Fue el doctor M. Coroalles el que hizo la presentación del orador, el que con frases cálidas dibujó la silueta moral e intelectual de Martí. Después él, en su calidad de jefe del Partido Revolucionario Cubano que desde la emigración trabajaba incansablemente para obtener la independencia de Cuba, habló.

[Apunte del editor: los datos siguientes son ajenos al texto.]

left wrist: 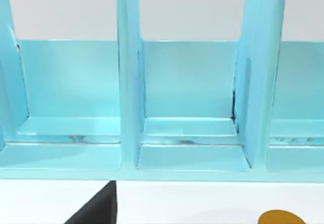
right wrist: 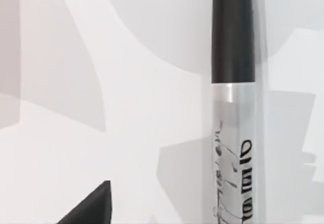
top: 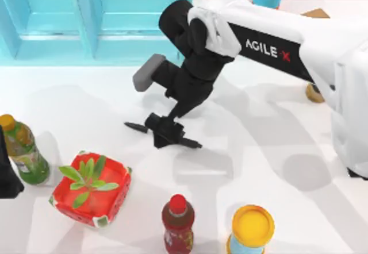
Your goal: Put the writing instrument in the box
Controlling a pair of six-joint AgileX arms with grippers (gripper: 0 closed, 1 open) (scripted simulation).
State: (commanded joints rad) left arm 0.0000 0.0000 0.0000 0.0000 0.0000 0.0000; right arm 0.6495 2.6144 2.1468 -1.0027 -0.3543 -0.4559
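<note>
White tabletop fills the scene, with a pale turquoise partitioned box along its far left edge. Near the table's middle lies the slim black marker pen with a white-grey labelled middle band, flat on the surface and well apart from the box. The right wrist view shows its black end and printed band close up against the white table. The right gripper, black, is down over the marker's middle, with the marker's two ends sticking out on either side; whether its fingers are pressed onto the marker or apart cannot be told. The white right arm reaches in from the right. Nearer the front stand a red square planter with a green plant, a red-capped bottle and a yellow-topped cylinder. A green bottle with an orange cap stands at the left, just beside the parked left arm.
</note>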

El Cronista en su edición del 29 de junio (de 1893) resumía la oración patriótica que había pronunciado el soñador, de una manera ponderativa y donde podemos, entre otras, leer estas palabras: “No hizo Martí una pieza oratoria para halagar el oído de los presentes... en términos acertados y mejor pensados expuso el objeto y el modus operandi del actual movimiento revolucionario que no quiere arranques ni precipitaciones, sino calma y cálculo fijo con éxito y hasta con facilidad al precioso objetivo. Explicó a sus compatriotas cuanto más claro que pudo la situación del peligroso momento; con el alma, pidióles perseverancia y fe en los grandes designios de hacer a Cuba independiente. Con tino exquisito tocó los grandes problemas sociales y políticos para resolver cuando llegue el momento del gobierno propio de la isla, disertando también sobre la República que él no la entiende ni demagógica ni autoritaria, ni disociadora ni absorbente, sino República trabajadora, evangélica y pacífica, sin exclusiones odiosas ni personificaciones de la ambición, en donde quepan fraternalmente todos los elementos sanos y todas las aspiraciones legítimas. República sin privilegios disimulados y sin usurpaciones audaces”.

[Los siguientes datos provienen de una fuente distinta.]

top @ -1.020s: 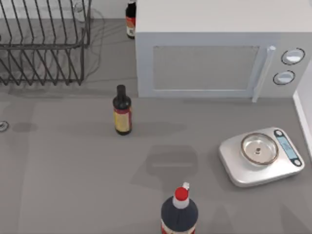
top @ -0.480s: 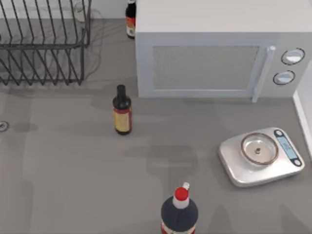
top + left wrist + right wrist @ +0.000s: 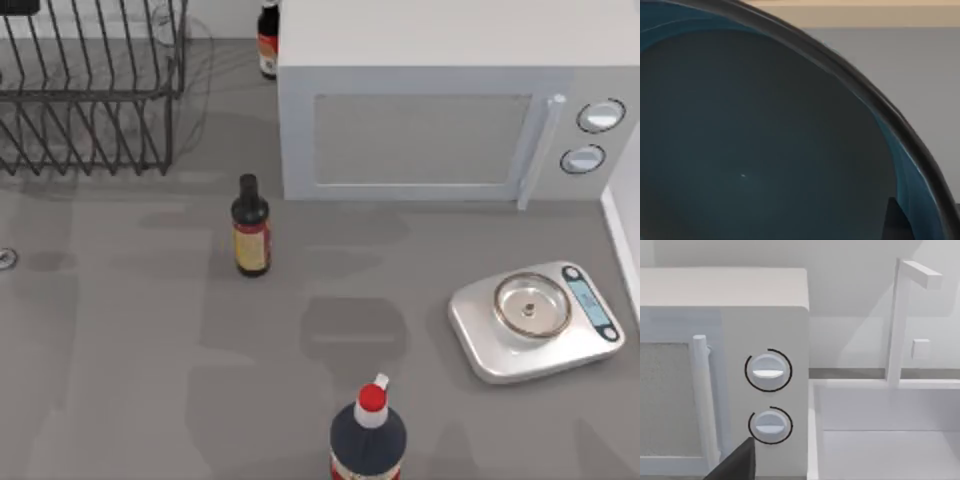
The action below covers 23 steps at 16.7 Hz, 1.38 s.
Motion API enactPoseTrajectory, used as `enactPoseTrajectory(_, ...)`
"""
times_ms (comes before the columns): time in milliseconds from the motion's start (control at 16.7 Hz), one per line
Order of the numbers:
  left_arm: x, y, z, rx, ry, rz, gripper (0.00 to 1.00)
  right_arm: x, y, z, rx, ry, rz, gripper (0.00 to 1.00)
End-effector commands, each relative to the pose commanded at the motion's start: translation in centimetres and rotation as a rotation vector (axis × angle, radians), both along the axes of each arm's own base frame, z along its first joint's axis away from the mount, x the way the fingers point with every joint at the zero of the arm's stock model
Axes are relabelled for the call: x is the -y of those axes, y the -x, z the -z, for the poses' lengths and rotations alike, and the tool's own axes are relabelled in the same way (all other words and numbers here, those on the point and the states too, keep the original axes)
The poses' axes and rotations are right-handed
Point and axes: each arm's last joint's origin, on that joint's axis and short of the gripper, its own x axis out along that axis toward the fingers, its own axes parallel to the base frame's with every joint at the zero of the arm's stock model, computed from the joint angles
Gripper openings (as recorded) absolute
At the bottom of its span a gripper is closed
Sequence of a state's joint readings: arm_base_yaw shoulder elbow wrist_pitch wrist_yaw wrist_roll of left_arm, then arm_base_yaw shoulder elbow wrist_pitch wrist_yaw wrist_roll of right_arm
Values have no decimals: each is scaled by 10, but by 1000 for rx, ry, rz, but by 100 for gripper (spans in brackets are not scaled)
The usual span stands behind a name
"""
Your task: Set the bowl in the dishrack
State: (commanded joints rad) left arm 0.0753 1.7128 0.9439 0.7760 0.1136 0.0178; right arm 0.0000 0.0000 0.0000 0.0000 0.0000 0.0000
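Bowl [image 3: 755, 140] (grey-blue inside) fronts left wrist camera; dishrack [image 3: 90, 100] top-left.

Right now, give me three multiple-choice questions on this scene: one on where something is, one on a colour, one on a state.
1. Where does the dishrack sit in the top view?
A. upper left
B. beside the scale
C. lower middle
2. What colour is the bowl's outer wall?
A. red
B. blue
C. white
3. The microwave's door is:
A. wide open
B. removed
C. shut

A: its wires fill the upper left corner.
B: blue shows beside the rim in the left wrist view.
C: the door lies flush with the front.
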Motion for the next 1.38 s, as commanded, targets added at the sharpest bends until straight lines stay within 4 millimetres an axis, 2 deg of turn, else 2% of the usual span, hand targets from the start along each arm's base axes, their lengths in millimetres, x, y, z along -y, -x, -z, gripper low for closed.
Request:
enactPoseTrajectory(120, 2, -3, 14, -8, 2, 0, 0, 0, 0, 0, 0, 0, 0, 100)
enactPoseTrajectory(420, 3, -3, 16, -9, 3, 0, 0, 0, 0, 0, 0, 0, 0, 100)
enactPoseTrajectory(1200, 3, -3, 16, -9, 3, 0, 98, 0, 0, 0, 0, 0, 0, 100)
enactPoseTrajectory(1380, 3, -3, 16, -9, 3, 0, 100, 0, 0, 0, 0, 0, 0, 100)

Todos quedaron conmovidos ante la plática encendida y fervorosa de Martí: todos contribuyeron en la medida de sus fuerzas económicas al dar al romero maravilloso el óbolo para la revolución cubana, dinero que había de convertirse en armas y pólvora para combatir la tiranía que oprimía el corazón de Cuba.
De los panameños también sacó Martí para la causa sagrada, dinero en abundancia. Todos los que formaban la redacción de “El Cronista” dieron su parte, así como el núcleo selecto que componía el “Deber”. No faltó la esplendidez de José Gabriel Duque, de Sofanor y de Carlos Mendoza. Otros muchos anónimos dieron también para la empresa y cuando Martí partió horas después de pronunciado su discurso hacia los brazos vigorosos de Maceo, “Sus ojos estaban inundados de lágrimas”, al comprobar la generosidad del pueblo istmeño al que abrazaba con el alma al ver su desprendimiento.

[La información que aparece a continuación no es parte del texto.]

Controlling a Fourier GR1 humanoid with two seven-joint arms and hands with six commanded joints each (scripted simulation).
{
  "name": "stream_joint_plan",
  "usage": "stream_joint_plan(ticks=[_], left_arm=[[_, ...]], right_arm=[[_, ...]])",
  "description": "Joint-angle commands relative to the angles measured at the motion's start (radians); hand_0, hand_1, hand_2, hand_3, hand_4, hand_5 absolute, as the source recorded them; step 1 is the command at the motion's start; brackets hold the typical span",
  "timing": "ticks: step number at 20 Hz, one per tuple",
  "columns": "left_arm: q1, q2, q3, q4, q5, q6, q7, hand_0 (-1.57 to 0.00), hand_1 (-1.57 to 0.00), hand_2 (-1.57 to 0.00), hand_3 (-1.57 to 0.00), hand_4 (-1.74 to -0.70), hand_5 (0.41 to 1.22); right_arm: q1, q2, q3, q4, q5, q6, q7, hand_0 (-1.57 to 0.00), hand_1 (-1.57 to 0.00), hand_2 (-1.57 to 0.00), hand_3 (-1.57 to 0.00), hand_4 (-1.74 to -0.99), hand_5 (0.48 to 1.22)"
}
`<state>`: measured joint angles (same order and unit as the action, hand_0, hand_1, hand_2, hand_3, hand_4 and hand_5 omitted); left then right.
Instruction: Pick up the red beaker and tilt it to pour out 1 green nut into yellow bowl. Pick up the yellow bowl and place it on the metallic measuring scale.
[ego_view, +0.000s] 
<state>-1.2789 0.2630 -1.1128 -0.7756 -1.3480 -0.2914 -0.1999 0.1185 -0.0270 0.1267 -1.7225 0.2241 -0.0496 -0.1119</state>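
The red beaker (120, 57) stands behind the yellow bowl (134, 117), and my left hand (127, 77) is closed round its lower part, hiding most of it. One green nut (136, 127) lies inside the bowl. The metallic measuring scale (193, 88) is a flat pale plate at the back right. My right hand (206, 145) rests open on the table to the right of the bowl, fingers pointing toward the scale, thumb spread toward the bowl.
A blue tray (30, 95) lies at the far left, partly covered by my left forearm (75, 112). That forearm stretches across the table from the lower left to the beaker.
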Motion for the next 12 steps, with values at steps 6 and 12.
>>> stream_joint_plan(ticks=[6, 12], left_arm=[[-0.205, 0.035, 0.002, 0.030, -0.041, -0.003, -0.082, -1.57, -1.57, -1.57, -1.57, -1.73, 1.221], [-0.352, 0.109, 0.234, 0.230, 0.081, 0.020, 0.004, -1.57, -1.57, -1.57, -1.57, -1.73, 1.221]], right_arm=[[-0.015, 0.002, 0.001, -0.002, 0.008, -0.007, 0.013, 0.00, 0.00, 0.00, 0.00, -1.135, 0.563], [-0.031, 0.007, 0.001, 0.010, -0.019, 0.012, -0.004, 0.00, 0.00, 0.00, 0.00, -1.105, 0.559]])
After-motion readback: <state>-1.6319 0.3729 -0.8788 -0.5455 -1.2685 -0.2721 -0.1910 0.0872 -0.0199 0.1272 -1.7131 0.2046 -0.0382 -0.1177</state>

Sus últimas palabras en el istmo fueron de aliento para nuestra futura independencia: “Que el cielo los premie, y os haga comprender vuestro propio deber”.
NOTA DEL EDITOR: La autora fue licenciada en derecho, filosofía y medicina, nacida en España. Vivió exiliada en Panamá, donde se desempeñó como profesora de la Universidad de Panamá y subdirectora de la Biblioteca Nacional.